Come sta elaborando e utilizzando la sua vicenda carceraria a favore dei detenuti?
«La mia vicenda processuale e carceraria è conclusa, appena potrò mi adopererò per ottenere le riabilitazioni. Poi continuo ad aiutare i carcerati, parlo loro di legalità e norme, infatti, in teoria ci sarebbe una carta che dovrebbe essere consegnata ad ogni detenuto quando ha accesso in carcere che riguarda i suoi diritti e i doveri.La mancata consegna della “carta del detenuto” determina il fatto che spesso i carcerati non sappiano cosa non devono fare e quali sono i propri diritti.

Bisogna, inoltre, partecipare alle attività che si svolgono in carcere: la scuola, la musica, il teatro, la pittura, sono tutti laboratori utili per la progettualità del soggetto. Il problema è che questi servizi variano da istituto a istituto, invece questi processi andrebbero standardizzati, perché ci sono strutture in cui il detenuto sta sempre in cella, quindi come fa a iniziare questo percorso di cambiamento? In carcere è necessario essere forti, rimboccarsi le maniche, rimettersi in gioco e cercare di diventare una persona migliore per se stessi e per la società.

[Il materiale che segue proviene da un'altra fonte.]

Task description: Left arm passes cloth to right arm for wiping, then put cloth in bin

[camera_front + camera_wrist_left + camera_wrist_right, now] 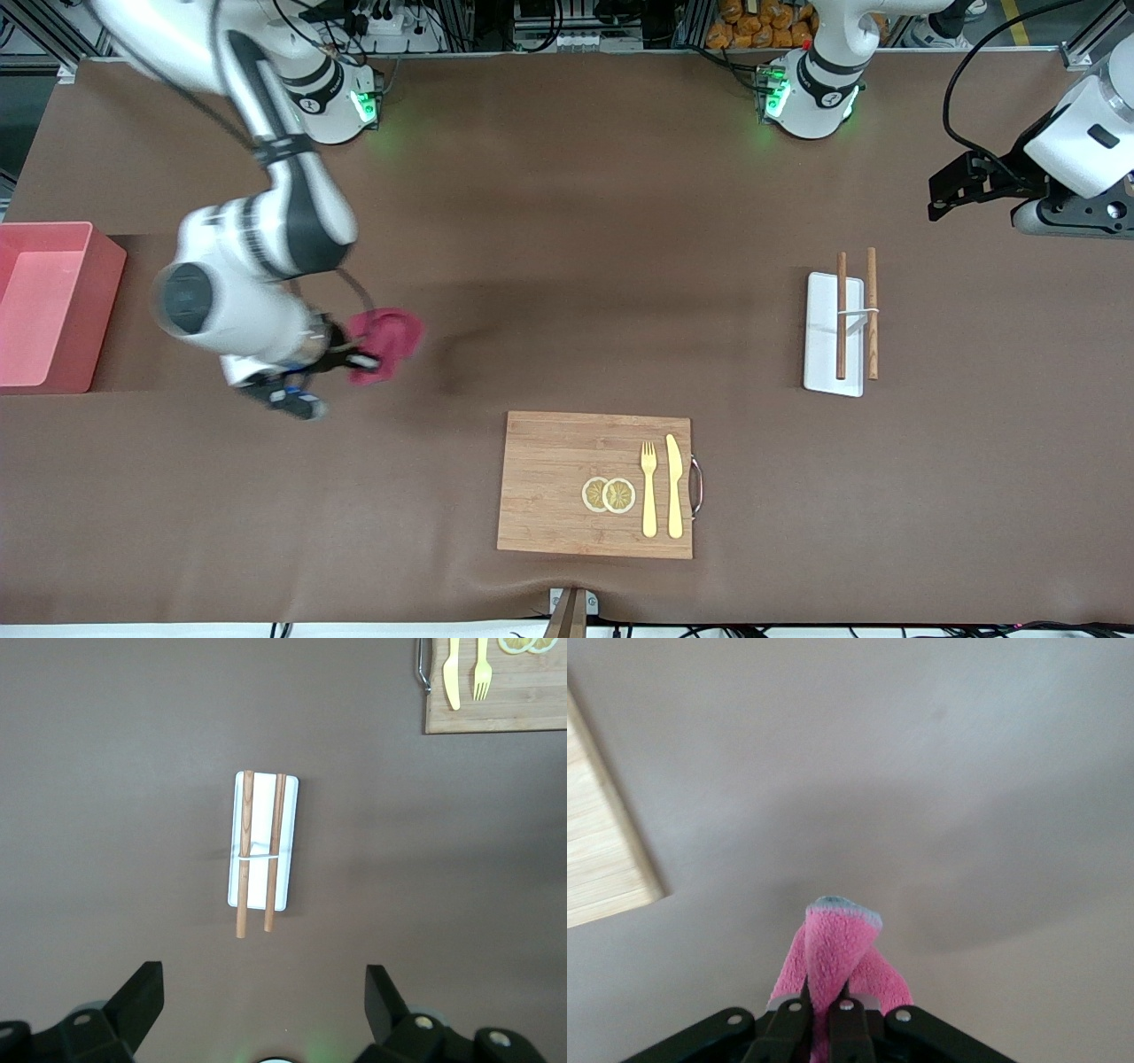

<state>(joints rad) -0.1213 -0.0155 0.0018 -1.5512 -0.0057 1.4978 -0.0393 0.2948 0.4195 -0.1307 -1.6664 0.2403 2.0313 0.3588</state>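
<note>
The cloth is a pinkish-red rag pinched in my right gripper, which is shut on it and holds it over the brown table between the bin and the cutting board. In the right wrist view the cloth sticks out folded from between the fingers. The bin is a pink box at the right arm's end of the table. My left gripper is open and empty, waiting high at the left arm's end; its fingertips show wide apart in the left wrist view.
A wooden cutting board with a yellow fork, knife and two lemon slices lies near the front edge. A flat white tray with two wooden sticks lies toward the left arm's end; it also shows in the left wrist view.
</note>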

Altrettanto importante è il reinserimento della persona in società, infatti, se una persona ha pagato il suo debito con la società non si capisce perché debba essere osteggiato o guardato in cagnesco.

Quando ha finito la pena ha diritto di reinserirsi nella società, se poi sbaglia di nuovo pagherà nuovamente ma ci sono persone che non ne vogliono sapere più nulla e queste persone devono essere aiutate anche a livello psicologico, perché dentro il carcere vengono a mancare tante cose, si vengono a creare delle lesioni per cui una persona quando esce dal carcere si può trovare ad aver perso il lavoro, i soldi e anche gli affetti.

Il permesso premio serve proprio a mantenere in piedi l’unione quindi l’aspetto genitoriale, quello con il coniuge. Sono aspetti importanti che vanno a ledere la psiche di un soggetto».

È contento del percorso che sta facendo?
«Sì, anche perché ho molte soddisfazioni a livello lavorativo, quello che mi manca è non poter stare con la toga magari a patrocinare ma per quanto riguarda l’aspetto extragiudiziale e sullo studio sono molto contento».

Adesso di cosa si sta occupando?
«Io adesso sto lavorando per alcune strutture del terzo settore per creare delle case famiglia per detenuti, sia che debbano finire di scontare la pena – parliamo di condannati non per gravi reati di allarme sociale – ma anche per persone che abbiano terminato la pena e hanno bisogno di un’accoglienza.

Al contempo saranno erogati dei corsi di formazione e di specializzazione come pizzaiolo, cuoco, cucito e tutte quelle attività che possono essere motivo di occupazione per queste persone. Se un soggetto impara a fare il calzolaio, ad esempio, ha la possibilità di scegliere, può aprire una bottega e fare il calzolaio, poi se continua a fare il rapinatore o lo spacciatore è una scelta sua, però questa società, che ha l’interesse di recuperare un individuo, deve dargli la possibilità di farlo. Questo è il vero reinserimento».